#### [What you will do]
When the word "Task" shows up in a line of the data below, copy that whole line.

#### [Information supplied]

^^^^^^^^

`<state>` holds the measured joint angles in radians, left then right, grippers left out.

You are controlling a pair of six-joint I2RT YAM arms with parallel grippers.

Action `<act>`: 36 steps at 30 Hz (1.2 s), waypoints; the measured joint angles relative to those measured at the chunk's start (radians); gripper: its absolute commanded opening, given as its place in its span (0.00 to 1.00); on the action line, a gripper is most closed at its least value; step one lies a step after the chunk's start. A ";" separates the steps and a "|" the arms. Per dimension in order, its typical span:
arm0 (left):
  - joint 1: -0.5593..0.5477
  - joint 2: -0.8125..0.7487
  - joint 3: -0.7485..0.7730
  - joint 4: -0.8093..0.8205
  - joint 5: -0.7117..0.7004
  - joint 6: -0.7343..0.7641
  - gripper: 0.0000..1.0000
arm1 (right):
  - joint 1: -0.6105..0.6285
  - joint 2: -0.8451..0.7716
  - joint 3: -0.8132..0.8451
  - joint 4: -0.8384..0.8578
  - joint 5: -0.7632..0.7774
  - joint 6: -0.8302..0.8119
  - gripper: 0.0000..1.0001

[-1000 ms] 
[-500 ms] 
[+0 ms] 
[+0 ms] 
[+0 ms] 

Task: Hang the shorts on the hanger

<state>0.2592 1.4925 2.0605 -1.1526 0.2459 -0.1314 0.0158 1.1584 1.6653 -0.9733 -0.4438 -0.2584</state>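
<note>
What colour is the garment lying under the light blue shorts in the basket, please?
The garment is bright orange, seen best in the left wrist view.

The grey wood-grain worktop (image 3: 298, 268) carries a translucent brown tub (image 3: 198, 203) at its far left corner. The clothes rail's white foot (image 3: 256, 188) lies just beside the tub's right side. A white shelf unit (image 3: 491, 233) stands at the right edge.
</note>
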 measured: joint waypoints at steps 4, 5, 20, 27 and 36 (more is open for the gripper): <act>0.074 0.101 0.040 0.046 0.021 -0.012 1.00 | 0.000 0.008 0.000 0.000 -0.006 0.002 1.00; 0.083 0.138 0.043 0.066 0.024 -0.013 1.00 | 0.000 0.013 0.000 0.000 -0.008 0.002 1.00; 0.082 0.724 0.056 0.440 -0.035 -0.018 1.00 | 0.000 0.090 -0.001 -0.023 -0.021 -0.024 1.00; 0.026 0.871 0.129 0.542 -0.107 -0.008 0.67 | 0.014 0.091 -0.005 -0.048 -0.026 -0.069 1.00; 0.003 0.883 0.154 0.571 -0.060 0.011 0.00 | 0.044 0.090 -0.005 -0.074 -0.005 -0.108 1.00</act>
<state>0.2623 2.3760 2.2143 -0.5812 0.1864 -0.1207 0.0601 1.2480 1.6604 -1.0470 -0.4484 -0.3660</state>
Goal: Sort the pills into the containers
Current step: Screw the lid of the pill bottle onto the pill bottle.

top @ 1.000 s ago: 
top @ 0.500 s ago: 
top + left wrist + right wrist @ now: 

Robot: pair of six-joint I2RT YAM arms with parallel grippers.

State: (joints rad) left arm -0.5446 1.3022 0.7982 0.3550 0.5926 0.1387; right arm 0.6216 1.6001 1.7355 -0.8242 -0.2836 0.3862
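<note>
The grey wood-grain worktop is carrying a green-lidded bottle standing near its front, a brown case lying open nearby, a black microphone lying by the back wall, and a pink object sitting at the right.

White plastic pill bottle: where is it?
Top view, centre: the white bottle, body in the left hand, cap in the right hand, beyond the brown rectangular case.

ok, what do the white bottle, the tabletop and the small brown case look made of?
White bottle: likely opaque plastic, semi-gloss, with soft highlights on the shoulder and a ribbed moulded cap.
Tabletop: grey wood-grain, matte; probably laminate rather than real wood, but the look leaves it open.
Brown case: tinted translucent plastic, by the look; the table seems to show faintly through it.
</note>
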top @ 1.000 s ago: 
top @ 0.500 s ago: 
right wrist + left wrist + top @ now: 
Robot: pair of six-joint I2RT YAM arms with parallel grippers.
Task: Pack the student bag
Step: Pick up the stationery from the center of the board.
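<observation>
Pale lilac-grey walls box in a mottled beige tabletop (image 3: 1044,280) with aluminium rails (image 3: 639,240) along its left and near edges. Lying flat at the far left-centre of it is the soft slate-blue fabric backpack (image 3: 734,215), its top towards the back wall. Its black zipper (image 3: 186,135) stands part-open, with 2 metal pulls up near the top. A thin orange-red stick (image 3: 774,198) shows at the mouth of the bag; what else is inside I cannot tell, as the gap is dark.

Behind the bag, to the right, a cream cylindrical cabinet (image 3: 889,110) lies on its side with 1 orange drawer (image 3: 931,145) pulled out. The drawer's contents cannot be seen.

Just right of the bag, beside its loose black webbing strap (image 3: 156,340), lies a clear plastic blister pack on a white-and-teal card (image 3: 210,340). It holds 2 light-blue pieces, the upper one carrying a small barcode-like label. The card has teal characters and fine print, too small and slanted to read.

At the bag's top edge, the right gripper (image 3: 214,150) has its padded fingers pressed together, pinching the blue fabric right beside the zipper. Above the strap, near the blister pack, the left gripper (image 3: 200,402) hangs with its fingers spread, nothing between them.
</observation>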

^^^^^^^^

#### [Your response]
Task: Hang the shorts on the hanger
Task: Pack the student bag

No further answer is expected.